Ce que Jacques Brel n’osait plus espérer, cet anonymat tant recherché pour repartir de zéro sans tricher, il venait contre toute attente de le trouver dans cette terre d’imprudence aux plages de sable noir battues par l’océan, aux vallées profondes cernées de falaises abruptes.
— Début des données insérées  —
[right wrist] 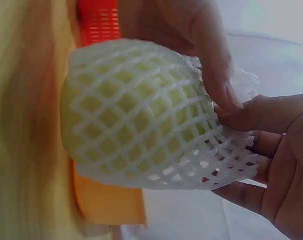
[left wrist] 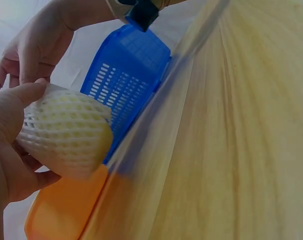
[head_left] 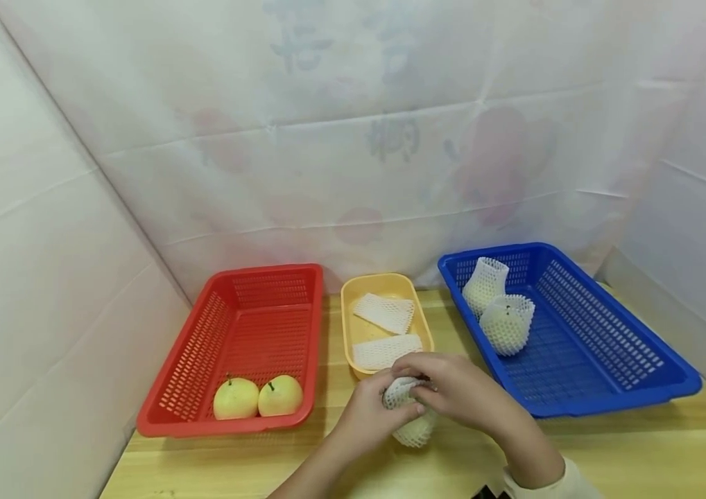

Une île en apparence inhospitalière, dominée de pics envahis par la brume, et pourtant rêvée de longue date ; une île « au large de l’espoir / où les hommes n’auraient pas peur ». 316 km carrés oubliés de tous ou presque, aux pistes de terre seulement en cours de traçage ou d’élargissement au sein de paysages somptueux mais tourmentés, peuplés de chevaux sauvages : Hiva Oa, latitude 9° 45’ 0’’ Sud. « Voici venu le temps de vivre / Voici venu le temps d’aimer. » Et bientôt le temps de nouvelles vocalises…
(1) Depuis 2003, c’est un « pays d’outre-mer de la République française » (POM) régi par une assemblée territoriale, un « président de la Polynésie française » élu par elle et un gouvernement local, les pouvoirs régaliens étant assurés par un « Haut-Commissaire » de la République. À l’époque de Brel, encore Territoire d’outre-mer (TOM), il était dirigé par un gouverneur nommé par la France.